Just posted an Eberlestock pack in the classifieds

http://archerytalk.com/vb/showthread.php?t=637557


----------



## PullinTriggers (Apr 29, 2006)

The latest word is that the Blue Widow should be available around May/June 2008


----------



## gil_wy (Nov 12, 2005)

Without the scabbard and extra gap, this pack should sit very tight while carrying a heavy load. This will correct the only flaw I saw in the Just One series...


----------



## siucowboy (Aug 31, 2006)

did no one snap a picture of this pack at the show?? how come no pictures have showed up anywhere?


----------



## PullinTriggers (Apr 29, 2006)

top secret.....I was too busy working at the ATA to take pics of the pack. Hindsight says I should have, but, again, I was too busy. I'll see what I can come up with.


----------



## siucowboy (Aug 31, 2006)

Just seems like SOMEBODY out there must have taken a dang picture of it.....I mean I imagine it looks a lot like a J107 but I still want to see it.

wonder if Glen's got a waiting list on them...


----------



## gil_wy (Nov 12, 2005)

ttt
Any more info?


----------



## WYelkhunter (Mar 26, 2006)

gil_wy said:


> Without the scabbard and extra gap, this pack should sit very tight while carrying a heavy load. This will correct the only flaw I saw in the Just One series...


I had two flaws the gap from the scabbard and the weight. So I hope it is more than a pound lighter. If they get it down a couple of pounds I will definitely check it out.


----------



## mwflydog (Jan 30, 2007)

*Any new info yet?*

One thing that I can't take, is that this company is so unreachable. I've called and left messages because they never seem to answer the phone. I've sent an email, and they just don't care to reply. I am extremely interested in getting one of their Blue Widow packs when they come out (actually I need two of them), but it makes me wonder how the customer service is going to be if I can't even get in contact with them. 
Does anyone have good customer service stories from Eberlestock that might make me feel better about getting their pack? I know most people that use the packs swear by them, but has anyone had to get repairs or anything? 
Also, if you are one of the fortunate people that actually get to talk to the good folks at Eberlestock, could you give the rest of us an eta on the new pack?

Thanks,
Matt


----------



## PullinTriggers (Apr 29, 2006)

Eberlestock's 2008 Catalog arrived today with my Eastmans Hunting Journal.

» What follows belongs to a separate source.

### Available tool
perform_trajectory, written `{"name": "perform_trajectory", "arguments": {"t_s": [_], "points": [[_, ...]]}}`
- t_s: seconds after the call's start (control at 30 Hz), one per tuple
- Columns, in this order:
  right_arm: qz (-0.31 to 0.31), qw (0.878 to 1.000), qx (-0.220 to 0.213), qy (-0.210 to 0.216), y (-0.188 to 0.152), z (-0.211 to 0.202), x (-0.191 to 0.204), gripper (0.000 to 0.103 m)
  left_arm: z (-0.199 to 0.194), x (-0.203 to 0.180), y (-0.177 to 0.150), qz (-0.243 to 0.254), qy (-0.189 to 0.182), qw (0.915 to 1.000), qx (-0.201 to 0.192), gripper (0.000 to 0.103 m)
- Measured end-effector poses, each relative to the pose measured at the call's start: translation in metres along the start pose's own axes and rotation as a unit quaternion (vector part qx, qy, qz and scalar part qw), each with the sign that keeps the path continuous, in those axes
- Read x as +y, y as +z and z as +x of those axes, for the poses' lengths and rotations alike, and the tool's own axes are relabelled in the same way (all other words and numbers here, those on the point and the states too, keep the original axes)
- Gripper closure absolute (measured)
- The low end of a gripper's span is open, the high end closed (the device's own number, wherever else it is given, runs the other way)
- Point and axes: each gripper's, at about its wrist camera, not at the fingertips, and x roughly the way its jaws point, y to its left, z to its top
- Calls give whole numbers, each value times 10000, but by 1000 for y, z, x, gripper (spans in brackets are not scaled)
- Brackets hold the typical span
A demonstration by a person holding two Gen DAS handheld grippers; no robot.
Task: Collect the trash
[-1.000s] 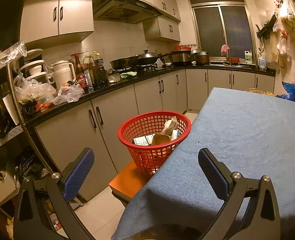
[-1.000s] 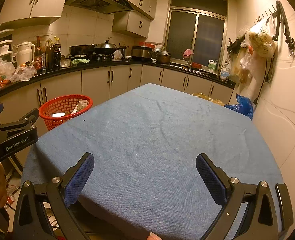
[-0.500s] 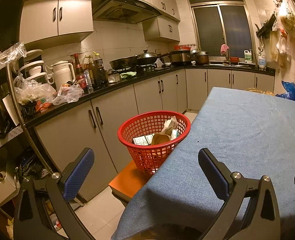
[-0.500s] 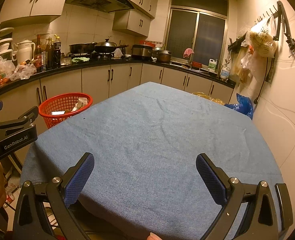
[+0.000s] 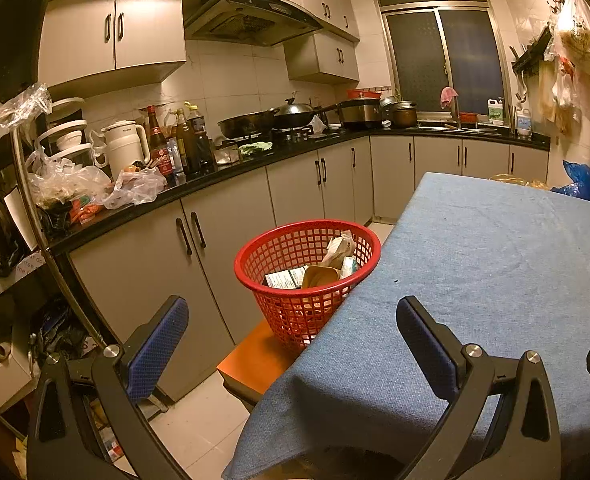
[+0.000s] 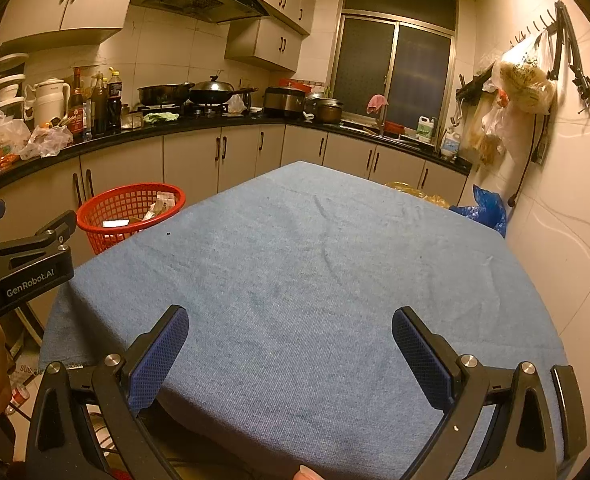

The Blue Widow Pack has a layout in there.


----------



## siucowboy (Aug 31, 2006)

*here it is!*


----------



## siucowboy (Aug 31, 2006)




----------



## ozzyshane (Sep 19, 2004)

*z*

That is a great lookin pack when are they shipping them Thanks Shane


----------



## siucowboy (Aug 31, 2006)

*Late July or Aug*

Just got this email from Glen Eberle, I asked the same question

"The Blue Widow should be available in late July or early August at the latest. Later than we'd hoped for, but on the other hand we really wanted to get it right so we took a few delays to perfect it.

We should have it on our website within the next couple of weeks for pre-orders.

I appreciate your interest.

Very best,

Glen Eberle
Eberlestock"


----------



## jmblackwolf (Feb 22, 2008)

Great looking pack!!! Thanks for the info. Jim


----------